**WHAT YOU WILL DO:** What is needed here is an exact copy of all the data.

**MATERIAL PROVIDED:**
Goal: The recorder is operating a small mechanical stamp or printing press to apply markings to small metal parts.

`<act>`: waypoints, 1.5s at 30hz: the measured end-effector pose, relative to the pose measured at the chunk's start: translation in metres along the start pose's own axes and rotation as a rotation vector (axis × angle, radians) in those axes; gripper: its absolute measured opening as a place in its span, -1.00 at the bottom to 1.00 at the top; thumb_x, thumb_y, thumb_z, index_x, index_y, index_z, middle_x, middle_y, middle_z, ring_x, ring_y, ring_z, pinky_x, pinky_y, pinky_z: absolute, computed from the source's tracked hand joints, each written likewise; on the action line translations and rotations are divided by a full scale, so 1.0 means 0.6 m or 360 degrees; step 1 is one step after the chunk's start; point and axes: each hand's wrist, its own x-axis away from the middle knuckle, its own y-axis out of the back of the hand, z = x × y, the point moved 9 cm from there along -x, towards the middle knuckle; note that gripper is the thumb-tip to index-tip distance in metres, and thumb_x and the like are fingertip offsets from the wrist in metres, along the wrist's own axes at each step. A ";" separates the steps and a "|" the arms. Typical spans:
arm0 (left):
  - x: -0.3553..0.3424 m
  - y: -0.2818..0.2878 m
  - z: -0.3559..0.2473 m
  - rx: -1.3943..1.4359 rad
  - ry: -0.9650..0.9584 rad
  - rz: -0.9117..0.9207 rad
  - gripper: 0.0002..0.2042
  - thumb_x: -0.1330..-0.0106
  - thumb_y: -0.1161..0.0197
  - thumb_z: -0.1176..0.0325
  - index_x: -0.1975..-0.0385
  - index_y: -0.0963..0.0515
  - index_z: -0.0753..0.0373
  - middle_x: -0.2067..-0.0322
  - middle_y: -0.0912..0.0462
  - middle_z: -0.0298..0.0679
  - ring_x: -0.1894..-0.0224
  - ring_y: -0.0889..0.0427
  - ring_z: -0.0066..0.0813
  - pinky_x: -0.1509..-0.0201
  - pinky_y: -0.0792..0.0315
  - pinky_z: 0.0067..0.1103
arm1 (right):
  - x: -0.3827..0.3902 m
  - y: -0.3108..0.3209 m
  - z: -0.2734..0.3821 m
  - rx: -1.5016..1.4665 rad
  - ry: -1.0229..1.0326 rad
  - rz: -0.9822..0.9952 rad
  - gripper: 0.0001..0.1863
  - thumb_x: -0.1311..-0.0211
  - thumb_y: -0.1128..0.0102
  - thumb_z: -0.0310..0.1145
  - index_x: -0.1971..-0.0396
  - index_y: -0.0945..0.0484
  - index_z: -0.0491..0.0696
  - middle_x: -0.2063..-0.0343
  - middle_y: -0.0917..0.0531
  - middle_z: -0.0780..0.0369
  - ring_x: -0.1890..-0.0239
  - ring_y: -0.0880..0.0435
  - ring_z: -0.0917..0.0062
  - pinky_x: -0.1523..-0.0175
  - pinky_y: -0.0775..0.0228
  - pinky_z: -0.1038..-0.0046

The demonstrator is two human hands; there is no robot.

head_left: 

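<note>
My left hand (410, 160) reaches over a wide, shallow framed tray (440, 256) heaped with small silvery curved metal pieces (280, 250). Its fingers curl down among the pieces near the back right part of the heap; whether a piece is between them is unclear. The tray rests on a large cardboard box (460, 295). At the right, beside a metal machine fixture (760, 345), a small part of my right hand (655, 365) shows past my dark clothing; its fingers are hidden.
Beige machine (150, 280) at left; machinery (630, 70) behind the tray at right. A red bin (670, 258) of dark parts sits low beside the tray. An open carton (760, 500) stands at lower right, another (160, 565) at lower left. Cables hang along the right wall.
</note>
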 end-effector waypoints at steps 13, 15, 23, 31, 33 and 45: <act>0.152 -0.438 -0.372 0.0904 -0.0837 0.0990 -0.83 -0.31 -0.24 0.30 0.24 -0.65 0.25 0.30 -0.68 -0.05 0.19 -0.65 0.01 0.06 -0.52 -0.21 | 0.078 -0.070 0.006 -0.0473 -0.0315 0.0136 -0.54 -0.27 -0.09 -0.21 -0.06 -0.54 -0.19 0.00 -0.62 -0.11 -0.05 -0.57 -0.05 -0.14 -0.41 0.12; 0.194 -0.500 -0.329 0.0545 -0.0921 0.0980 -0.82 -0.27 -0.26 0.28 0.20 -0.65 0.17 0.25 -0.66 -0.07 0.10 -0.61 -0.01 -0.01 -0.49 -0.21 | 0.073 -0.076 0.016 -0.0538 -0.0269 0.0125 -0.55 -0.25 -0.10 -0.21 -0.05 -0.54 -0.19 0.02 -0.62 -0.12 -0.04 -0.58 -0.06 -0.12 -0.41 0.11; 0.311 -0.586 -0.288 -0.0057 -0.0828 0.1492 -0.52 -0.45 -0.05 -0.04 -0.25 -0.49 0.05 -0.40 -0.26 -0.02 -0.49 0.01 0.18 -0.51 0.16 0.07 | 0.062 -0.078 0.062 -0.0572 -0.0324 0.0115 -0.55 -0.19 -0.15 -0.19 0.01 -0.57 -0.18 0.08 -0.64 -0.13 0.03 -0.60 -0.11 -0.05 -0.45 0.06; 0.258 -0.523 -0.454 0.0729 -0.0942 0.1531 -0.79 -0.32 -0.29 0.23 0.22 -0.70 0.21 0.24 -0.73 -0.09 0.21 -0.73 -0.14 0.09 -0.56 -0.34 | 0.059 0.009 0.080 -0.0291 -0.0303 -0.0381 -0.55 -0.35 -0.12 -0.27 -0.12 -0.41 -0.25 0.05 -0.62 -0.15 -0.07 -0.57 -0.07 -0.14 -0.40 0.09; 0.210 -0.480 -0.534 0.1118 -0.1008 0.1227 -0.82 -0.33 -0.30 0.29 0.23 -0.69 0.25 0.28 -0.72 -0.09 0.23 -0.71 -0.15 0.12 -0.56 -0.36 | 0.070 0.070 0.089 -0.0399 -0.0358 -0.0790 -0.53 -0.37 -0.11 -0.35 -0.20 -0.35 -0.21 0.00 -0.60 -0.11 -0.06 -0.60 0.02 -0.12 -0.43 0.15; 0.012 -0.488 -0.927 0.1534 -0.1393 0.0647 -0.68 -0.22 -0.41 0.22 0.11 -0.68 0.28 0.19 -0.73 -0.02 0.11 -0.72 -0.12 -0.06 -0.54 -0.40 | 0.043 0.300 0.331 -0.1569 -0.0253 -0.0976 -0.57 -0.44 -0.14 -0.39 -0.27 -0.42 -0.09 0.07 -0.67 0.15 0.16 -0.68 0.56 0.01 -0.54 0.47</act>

**EXERCISE SOLUTION:**
Goal: The recorder is operating a small mechanical stamp or printing press to apply markings to small metal parts.

`<act>`: waypoints, 1.5s at 30hz: the measured end-effector pose, relative to the pose measured at the chunk's start: translation in metres along the start pose's own axes and rotation as a rotation vector (axis × angle, radians) in those axes; gripper: its absolute measured opening as a place in its span, -1.00 at the bottom to 1.00 at the top; thumb_x, thumb_y, thumb_z, index_x, index_y, index_z, middle_x, middle_y, middle_z, ring_x, ring_y, ring_z, pinky_x, pinky_y, pinky_z: absolute, computed from the source's tracked hand joints, each written likewise; on the action line translations and rotations are divided by a full scale, so 1.0 means 0.6 m or 360 degrees; step 1 is one step after the chunk's start; point and axes: each hand's wrist, its own x-axis away from the middle knuckle, its own y-axis out of the back of the hand, z = x × y, the point moved 9 cm from there along -x, towards the middle knuckle; note that gripper is the thumb-tip to index-tip distance in metres, and thumb_x and the like are fingertip offsets from the wrist in metres, along the wrist's own axes at each step. A ";" separates the steps and a "|" the arms. Typical spans:
arm0 (left):
  - x: -0.3553..0.3424 m
  - y: -0.2818..0.2878 m
  - z: -0.3559..0.2473 m
  - rx: -1.3943..1.4359 rad
  - ry: -0.9650..0.9584 rad
  - rz: -0.9117..0.9207 rad
  - gripper: 0.0002..0.2042
  - thumb_x: -0.1330..-0.0106
  - thumb_y: -0.1161..0.0197
  - thumb_z: -0.1176..0.0325
  - index_x: -0.1975..-0.0385
  - index_y: -0.0963..0.0515
  - index_z: -0.0753..0.0373
  - middle_x: -0.2067..-0.0322
  - middle_y: -0.0912..0.0462
  - middle_z: -0.0298..0.0679
  - ring_x: -0.1894..-0.0224
  - ring_y: -0.0889..0.0427
  - ring_z: -0.0066..0.0813
  - pinky_x: -0.1509..-0.0201
  - pinky_y: -0.0792..0.0315
  - pinky_z: 0.0067..0.1103
arm1 (right):
  - x: -0.3827..0.3902 m
  - y: -0.3108..0.3209 m
  - z: -0.2734..0.3821 m
  - rx: -1.5016..1.4665 rad
  - ry: -1.0229..1.0326 rad
  - rz: -0.9822..0.9952 rad
  - gripper: 0.0001..0.1863
  - thumb_x: -0.1311..-0.0211
  - thumb_y: -0.1128..0.0102
  - thumb_z: -0.0310..0.1145
  - index_x: -0.1971..-0.0396
  - index_y: -0.0945..0.0484
  - index_z: -0.0491..0.0696
  - middle_x: -0.2063..-0.0343
  - middle_y: -0.0917..0.0531
  - middle_z: -0.0780..0.0369
  - ring_x: -0.1890..-0.0239
  - ring_y: -0.0880..0.0435
  - ring_z: -0.0917..0.0062
  - pinky_x: -0.1523..-0.0175
  - pinky_y: -0.0775..0.0228
  - pinky_z: -0.1038..-0.0046

The demonstrator is two human hands; there is no robot.

head_left: 

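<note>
My left hand (410, 160) reaches over a wide, shallow framed tray (440, 256) heaped with small silvery curved metal pieces (280, 250). Its fingers curl down among the pieces near the back right part of the heap; whether a piece is between them is unclear. The tray rests on a large cardboard box (460, 295). At the right, beside a metal machine fixture (760, 345), a small part of my right hand (655, 365) shows past my dark clothing; its fingers are hidden.
Beige machine (150, 280) at left; machinery (630, 70) behind the tray at right. A red bin (670, 258) of dark parts sits low beside the tray. An open carton (760, 500) stands at lower right, another (160, 565) at lower left. Cables hang along the right wall.
</note>
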 end-effector waypoints at steps 13, 15, 23, 31, 33 and 45: <act>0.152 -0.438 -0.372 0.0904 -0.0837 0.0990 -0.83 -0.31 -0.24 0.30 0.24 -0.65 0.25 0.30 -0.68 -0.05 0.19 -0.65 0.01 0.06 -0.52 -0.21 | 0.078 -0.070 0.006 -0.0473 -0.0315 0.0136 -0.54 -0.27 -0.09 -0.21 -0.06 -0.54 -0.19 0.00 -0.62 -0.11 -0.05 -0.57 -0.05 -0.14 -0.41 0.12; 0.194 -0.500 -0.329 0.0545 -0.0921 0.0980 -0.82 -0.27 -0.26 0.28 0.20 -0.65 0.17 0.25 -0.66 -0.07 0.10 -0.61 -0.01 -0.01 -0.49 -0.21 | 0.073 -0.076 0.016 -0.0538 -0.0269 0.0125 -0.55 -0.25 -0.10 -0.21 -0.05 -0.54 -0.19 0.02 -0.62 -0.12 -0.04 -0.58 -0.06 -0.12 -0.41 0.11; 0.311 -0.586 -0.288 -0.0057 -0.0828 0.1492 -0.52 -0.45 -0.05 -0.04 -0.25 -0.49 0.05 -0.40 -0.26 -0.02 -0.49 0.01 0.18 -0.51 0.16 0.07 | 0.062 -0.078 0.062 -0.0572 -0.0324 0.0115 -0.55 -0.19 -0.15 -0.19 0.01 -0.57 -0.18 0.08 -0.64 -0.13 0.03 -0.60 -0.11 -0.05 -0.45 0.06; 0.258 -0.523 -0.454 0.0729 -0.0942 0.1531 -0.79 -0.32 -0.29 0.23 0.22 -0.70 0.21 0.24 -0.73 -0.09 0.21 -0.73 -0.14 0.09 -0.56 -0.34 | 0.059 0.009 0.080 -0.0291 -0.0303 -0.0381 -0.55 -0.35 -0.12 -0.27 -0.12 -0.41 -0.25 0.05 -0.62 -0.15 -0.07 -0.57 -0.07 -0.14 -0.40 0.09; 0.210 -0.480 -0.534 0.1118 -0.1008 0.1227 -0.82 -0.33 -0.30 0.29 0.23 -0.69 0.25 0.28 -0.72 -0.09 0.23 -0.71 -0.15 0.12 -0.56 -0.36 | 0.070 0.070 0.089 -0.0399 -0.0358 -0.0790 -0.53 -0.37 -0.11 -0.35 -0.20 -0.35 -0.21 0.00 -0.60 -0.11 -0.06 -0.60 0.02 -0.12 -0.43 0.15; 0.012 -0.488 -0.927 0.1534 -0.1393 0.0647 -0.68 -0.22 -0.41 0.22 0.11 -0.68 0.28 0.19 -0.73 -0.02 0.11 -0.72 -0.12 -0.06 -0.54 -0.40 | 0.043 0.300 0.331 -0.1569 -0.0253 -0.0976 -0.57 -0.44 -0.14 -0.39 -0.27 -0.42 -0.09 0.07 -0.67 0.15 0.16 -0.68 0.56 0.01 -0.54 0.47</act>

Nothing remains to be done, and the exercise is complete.